As in 2020, the results from the investigative work provided evidence that Hurst had far exceeded the season bag limit of two wild turkeys per person and had killed more than 30 birds during the spring 2021 season. Evidence also showed Hurst killed several gobblers illegally during the closed season. The investigation in spring 2021 provided evidence that he had also committed armed trespass on multiple occasions in four Florida counties. The poaching didn’t stop there. Evidence showed Hurst had harvested more than the season bag limit for deer (five deer per person) during the 2020-21 deer season. In fact, investigators estimate Hurst poached 20 buck deer during the 2020-21 general gun season.

Due to Hurst's poaching activities in 2020 and 2021, FWC investigations consulted with the Florida Office of Statewide Prosecution and extended the investigation into the spring 2022 season. Additional evidence was collected that Hurst had again far exceeded the season bag limit for turkeys, poaching at least 15 birds for the season.

Additional evidence was collected to further solidify cases of armed trespass and several gobblers poached during the closed season. Over the course of the investigation, officers were shocked by the crass, brazen and egregious nature of both Hurst's illegal exploits and his social media posts bragging about the number of wild turkeys he poached, often trespassing to do so, and his confidence in his ability to elude law enforcement.

On Sept. 20, 2022, FWC officers executed search warrants at Hurst's house in Taylor County and a hunting camp in Lafayette County. Two shotguns (Hurst's 12-gauge and his son's 20-gauge), Hurst's iPhone, 312 turkey feet/spurs, 155 turkey beards, and 21 sets of deer antlers were seized during the searches.

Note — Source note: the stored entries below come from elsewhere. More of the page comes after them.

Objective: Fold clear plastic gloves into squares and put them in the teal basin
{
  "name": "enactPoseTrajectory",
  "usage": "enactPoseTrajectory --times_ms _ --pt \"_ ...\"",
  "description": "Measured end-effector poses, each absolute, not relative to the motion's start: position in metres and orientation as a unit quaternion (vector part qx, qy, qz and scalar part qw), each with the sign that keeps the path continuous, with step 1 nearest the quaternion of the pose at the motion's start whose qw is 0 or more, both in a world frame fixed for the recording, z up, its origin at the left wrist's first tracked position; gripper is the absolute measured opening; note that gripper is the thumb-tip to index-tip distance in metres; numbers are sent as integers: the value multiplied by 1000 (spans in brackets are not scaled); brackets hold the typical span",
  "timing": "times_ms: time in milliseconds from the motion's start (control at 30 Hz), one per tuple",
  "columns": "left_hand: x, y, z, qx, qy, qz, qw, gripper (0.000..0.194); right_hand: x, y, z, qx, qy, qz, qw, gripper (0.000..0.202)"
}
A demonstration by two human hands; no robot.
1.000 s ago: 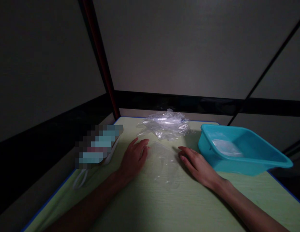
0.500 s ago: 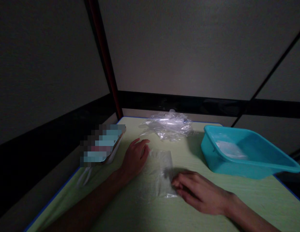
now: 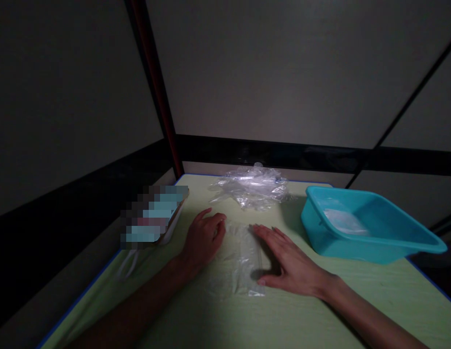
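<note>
A clear plastic bag [image 3: 243, 264] lies flat on the table in front of me, a folded strip running along its right side. At its upper left corner, my left hand [image 3: 204, 241] has thumb and forefinger brought together in a pinch on the film. My right hand [image 3: 293, 264] is open along the bag's right edge. Its fingertips touch near the upper right corner, with the thumb spread lower down by the bottom right.
A heap of crumpled clear plastic bags [image 3: 252, 186] sits at the table's far edge. On the right stands a turquoise basin [image 3: 351, 249] holding a flat clear packet [image 3: 345, 222]. A blurred-out box [image 3: 169, 230] with a white cord [image 3: 127, 261] is at the left edge. Walls enclose the far and left sides.
My right hand has gone from curled fingers to open and spread, reaching farther up the bag's right edge. My left thumb and forefinger have drawn together at the upper left corner.
</note>
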State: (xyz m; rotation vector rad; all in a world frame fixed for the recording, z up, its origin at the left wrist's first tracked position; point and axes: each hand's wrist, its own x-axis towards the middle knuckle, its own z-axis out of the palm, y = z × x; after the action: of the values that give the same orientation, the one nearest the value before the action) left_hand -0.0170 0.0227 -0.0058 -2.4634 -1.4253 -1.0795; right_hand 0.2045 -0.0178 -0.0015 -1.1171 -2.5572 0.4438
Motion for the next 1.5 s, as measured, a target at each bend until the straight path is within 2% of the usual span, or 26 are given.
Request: enactPoseTrajectory --times_ms 367,1167,1233,1400,1500 --pt "-19 17 -2 -826 -487 -270 90 22 200 -19 -2 -392 -901 156 100 95" --pt "-20 18 -2 -817 -498 -278 85 23 219 -14 -2 -357 -915 163 92 98" --pt "-20 19 -3 -815 -497 -285 82 22 215 -15 -1 -357 -915 159 104 93" --pt "-20 19 -2 -810 -493 -308 78 23 194 -23 -3 -402 -899 118 130 64" --pt "-20 18 0 -808 -490 -319 78 23 184 -25 -7 -400 -906 95 103 67"
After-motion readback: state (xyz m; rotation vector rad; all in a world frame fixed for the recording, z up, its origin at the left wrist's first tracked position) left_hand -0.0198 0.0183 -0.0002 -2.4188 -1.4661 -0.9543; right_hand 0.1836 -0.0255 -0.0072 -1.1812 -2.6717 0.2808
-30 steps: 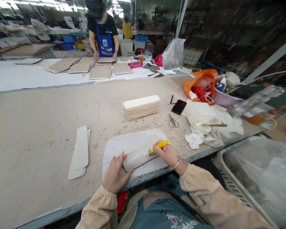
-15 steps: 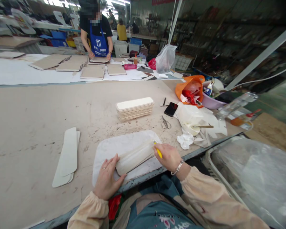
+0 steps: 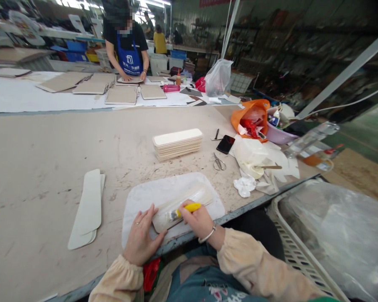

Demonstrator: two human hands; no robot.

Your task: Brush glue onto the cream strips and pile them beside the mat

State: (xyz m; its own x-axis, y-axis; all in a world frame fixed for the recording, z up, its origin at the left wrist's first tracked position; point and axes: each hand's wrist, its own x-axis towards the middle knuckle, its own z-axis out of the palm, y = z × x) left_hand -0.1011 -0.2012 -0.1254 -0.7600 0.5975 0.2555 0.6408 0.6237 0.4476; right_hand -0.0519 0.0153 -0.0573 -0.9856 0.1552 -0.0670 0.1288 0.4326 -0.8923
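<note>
A long rounded strip [image 3: 197, 195] lies at a slant on a white sheet [image 3: 141, 191] at the table's near edge. My left hand [image 3: 142, 237] rests at the strip's left end, fingers apart, thumb and fingertips touching its rim. My right hand [image 3: 197, 218] is closed round the yellow handle of a brush [image 3: 190, 207]. The brush's bristles touch the strip's left half. Beyond the sheet stands a neat stack of similar strips [image 3: 178, 144]. Several loose pale strips [image 3: 90, 205] overlap at the left.
Scissors [image 3: 219, 162], a phone [image 3: 226, 144] and crumpled white paper [image 3: 245, 185] lie to the right, near an orange bag [image 3: 250, 117]. A white plastic crate [image 3: 296, 251] stands at the table's right front. Across the table, a person [image 3: 126, 46] handles flat boards.
My right hand has moved left with the brush, from the strip's right end to its left half. My left hand stays in place.
</note>
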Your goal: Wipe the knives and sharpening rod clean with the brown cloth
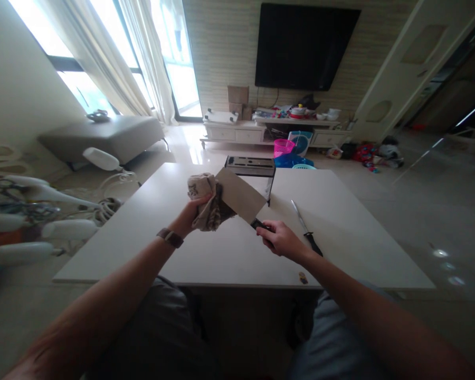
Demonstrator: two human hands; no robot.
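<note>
My right hand point(276, 237) is closed around the dark handle of a cleaver point(241, 196), whose broad blade points up and to the left. Bunched in my left hand point(196, 208) is a beige and brown cloth point(206, 203), which meets the far end of the blade and hides part of it. Behind the blade stands a knife block point(250, 165) with a slotted dark top and a pale front. To the right of my right hand a sharpening steel point(304, 224) with a black handle lies on the white table point(360, 232).
A small brownish object point(303, 277) lies by the table's near edge. Left of the table stand white padded arms of some equipment point(69, 229). Beyond it are a grey bench point(106, 134), a pink basket point(284, 148) and a low white TV cabinet point(231, 133).
</note>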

Additional suspects have been identified, and the investigation continues. 

Hoyle, the principal investigator on the case, has been assisted over the course of the investigation by numerous FWC officers, along with law enforcement officers from partner agencies, but he has undoubtedly been the driving force that brought this case to completion. His tenacity and perseverance are a credit to his character and to the FWC.

“Investigator Hoyle has put in countless hours protecting Florida’s natural resources,” NWTF co-CEO Kurt Dyroff said. “His determination to provide justice for our natural resources and bring a habitual poacher to prosecution is a testament to his dedication. On behalf of the entire NWTF, we thank him for his service, and we are humbled to award him with our Wildlife Officer of the Year Award.”

About the National Wild Turkey Federation
Since 1973, the National Wild Turkey Federation has invested over half a billion dollars into wildlife conservation and has positively impacted over 23 million acres of critical wildlife habitat. The NWTF has also invested over $9 million into wild turkey research to guide the management of the wild turkey population and to ensure sustainable populations into perpetuity. The organization continues to deliver its mission by working across boundaries on a landscape scale through its Four Shared Values: clean and abundant water, healthy forests and wildlife habitat, resilient communities, and robust recreational opportunities. With the help of its dedicated members, partners and staff, the NWTF continues its work to provide Healthy Habitats. and Healthy Harvests. for future generations.